Page 19 of Frenchman's Creek


  "Who the devil's that?" yawned Harry. "Someone two-and-a-half hours late for supper? Let's open another bottle of wine."

  "We are all here," said Eustick, "we expect none other. What about you, Godolphin?"

  "No, I have warned no one else," frowned Godolphin. "The meeting was a secret one in any case."

  Once again the bell jangled. "Go and open the door, someone," shouted Harry. "Where the deuce are all the servants?"

  The dog jumped from his knees, and ran barking to the door.

  "Thomas, one of you, what are you doing?" called Harry, over his shoulder, and Rockingham, rising, went to the door at the back of the hall that led to the kitchens, and flung it open. "Hullo, there," he cried, "are you all asleep?" but no answer came to him, and the passage was dark and silent.

  "Someone has blown the candles," he said. "It's as black as pitch here in the passage. Hullo, there, Thomas."

  "What orders did you give your servants, Harry?" said Godolphin, pushing back his chair. "Did you tell them to go to bed?"

  "To bed, no," answered Harry, rising unsteadily, "the fellows are waiting in the kitchens somewhere. Give 'em another call, Rock, can't you?"

  "I tell you there's no answer," said Rockingham, "and there's not a light anywhere. The kitchen itself yonder is as black as a pit."

  The bell jangled for the third time, and Eustick, with an oath, strode towards the door, and began to draw back the bolts.

  "It must be one of our people come to report," said Rashleigh, "one of the men we have posted in the woods.
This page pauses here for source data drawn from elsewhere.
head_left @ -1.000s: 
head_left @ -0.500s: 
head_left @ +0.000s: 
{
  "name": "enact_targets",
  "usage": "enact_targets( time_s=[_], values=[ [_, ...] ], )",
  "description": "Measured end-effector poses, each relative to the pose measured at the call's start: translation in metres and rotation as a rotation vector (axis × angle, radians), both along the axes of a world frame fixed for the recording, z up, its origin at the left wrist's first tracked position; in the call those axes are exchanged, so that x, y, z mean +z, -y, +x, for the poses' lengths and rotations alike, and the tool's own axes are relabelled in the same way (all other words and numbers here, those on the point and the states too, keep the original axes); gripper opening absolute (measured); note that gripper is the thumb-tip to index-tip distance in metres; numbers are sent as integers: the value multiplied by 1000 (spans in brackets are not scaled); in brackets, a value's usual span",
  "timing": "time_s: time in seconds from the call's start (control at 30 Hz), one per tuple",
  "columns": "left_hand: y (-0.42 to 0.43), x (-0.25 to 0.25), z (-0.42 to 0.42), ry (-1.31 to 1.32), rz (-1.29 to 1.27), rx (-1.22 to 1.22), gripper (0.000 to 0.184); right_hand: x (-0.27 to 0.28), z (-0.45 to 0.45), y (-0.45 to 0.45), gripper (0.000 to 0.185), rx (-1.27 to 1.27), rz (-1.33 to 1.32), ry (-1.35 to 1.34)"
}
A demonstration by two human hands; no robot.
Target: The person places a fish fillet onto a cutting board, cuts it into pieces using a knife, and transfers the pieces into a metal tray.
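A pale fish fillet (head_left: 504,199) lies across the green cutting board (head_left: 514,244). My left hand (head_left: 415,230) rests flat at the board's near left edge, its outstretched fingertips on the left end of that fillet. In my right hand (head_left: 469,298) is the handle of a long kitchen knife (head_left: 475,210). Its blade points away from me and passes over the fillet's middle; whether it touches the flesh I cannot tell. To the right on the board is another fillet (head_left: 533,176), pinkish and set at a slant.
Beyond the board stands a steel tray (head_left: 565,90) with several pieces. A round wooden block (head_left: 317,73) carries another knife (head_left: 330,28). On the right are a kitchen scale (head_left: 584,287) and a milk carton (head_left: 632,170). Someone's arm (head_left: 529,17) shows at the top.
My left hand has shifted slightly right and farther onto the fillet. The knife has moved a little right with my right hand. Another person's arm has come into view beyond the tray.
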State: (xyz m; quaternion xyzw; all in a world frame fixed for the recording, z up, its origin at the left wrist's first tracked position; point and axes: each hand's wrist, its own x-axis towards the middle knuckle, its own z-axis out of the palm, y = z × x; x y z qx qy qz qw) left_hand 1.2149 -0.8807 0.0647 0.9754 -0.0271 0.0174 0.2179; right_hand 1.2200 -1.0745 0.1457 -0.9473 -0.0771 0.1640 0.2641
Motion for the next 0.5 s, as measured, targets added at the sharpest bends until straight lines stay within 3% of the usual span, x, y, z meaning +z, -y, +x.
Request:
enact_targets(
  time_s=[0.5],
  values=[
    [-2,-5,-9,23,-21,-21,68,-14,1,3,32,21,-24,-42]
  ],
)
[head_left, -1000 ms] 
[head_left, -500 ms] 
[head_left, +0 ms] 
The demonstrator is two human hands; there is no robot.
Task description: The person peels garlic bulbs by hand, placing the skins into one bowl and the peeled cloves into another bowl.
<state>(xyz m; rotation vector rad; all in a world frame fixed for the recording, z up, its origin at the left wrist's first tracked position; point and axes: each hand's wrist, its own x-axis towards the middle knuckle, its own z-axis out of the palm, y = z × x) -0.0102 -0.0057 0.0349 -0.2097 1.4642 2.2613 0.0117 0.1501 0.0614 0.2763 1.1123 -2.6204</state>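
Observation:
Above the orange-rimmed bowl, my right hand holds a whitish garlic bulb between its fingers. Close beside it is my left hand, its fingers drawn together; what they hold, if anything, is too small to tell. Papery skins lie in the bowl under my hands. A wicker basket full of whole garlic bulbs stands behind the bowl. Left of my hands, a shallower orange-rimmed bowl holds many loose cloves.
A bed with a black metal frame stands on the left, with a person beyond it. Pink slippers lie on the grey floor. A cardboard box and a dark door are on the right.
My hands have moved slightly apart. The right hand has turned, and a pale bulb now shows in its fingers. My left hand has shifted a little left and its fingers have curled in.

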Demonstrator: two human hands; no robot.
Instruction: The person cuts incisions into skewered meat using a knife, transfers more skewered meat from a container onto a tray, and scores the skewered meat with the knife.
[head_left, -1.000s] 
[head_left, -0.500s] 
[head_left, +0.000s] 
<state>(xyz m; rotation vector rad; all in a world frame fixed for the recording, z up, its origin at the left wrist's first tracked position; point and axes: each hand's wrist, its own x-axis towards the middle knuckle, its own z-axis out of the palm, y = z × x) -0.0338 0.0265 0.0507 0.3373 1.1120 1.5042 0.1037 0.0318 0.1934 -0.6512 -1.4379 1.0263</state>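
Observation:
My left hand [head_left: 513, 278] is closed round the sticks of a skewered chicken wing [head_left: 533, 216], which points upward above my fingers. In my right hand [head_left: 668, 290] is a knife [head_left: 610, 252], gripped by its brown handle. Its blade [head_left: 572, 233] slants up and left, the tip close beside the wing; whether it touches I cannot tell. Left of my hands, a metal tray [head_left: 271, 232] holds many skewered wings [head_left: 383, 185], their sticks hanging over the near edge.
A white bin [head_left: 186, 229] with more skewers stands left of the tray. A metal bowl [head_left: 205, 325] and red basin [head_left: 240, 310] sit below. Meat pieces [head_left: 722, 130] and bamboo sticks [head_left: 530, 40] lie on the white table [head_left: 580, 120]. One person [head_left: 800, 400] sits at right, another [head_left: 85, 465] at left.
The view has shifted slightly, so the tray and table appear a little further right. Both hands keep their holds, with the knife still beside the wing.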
Someone has given us away, and the fight's begun."

  The door swung open, and Eustick stood on the threshold, calling into the darkness, "Who asks for Navron House?"

  "Jean-Benoit Aubery, at the service of all you gentlemen," came the answer, and into the hall walked the Frenchman, a sword in his hand, and a smile on his lips. "Don't move, Eustick," he said, "and the rest of you, stay where you are. I have you covered, all of you. The first man who moves will have a bullet through his brains."

  And Dona, looking up the staircase to the gallery above, saw Pierre Blanc with a pistol in his hands, and Edmond Vacquier beside him, while at the door leading to the kitchen stood William, white and inscrutable, one arm hanging useless by his side, the other with a naked cutlass pointing at Rockingham's throat.

  "I pray you be seated, gentlemen," said the Frenchman, "and I will not keep you long. As for her ladyship, she may please herself, but first she must give me the rubies she wears in her ears, for I have had a wager about them with my cabin-boy."

  And he stood before her, bowing, playing with his sword, while twelve men stared at him in hatred and in fear.

  Chapter XIX

  THEY MIGHT HAVE all been dead men, frozen in their seats at the table. No one spoke a word, but every man watched the Frenchman as he stood there smiling, his hand outstretched for the jewels.

  Five against twelve, but the five were armed, and the twelve had supped unwisely and too well, and the swords by their sides were sheathed. Eustick still had his hand upon the door, but Luc Dumont from La Mouette stood beside him, pointing a pistol at his ribs, and slowly Eustick closed the door, and drew the bolts into their sockets. Down the staircase from the gallery above came Pierre Blanc and his companion, and they took up positions at either end of the long hall, so that if any man's hand strayed to his sword that man would have fallen, even as their master said. Rockingham leant against the wall, watching the point of William's cutlass, and he passed his tongue over his lips and did not speak. Only the host, who had sunk once again into his chair, surveyed the scene with bland bewilderment, a glass, half-filled with wine, raised to his lips.

  Dona unscrewed the rubies from her ears, and laid them in the outstretched hand before her.

  "Is that all?" she said.

  He pointed with his sword to the pendant around her throat.

  "Won't you spare me that as well?" he said, one eyebrow raised, "my cabin-boy will curse me otherwise. And the bracelet on your arm, I must ask you for that too."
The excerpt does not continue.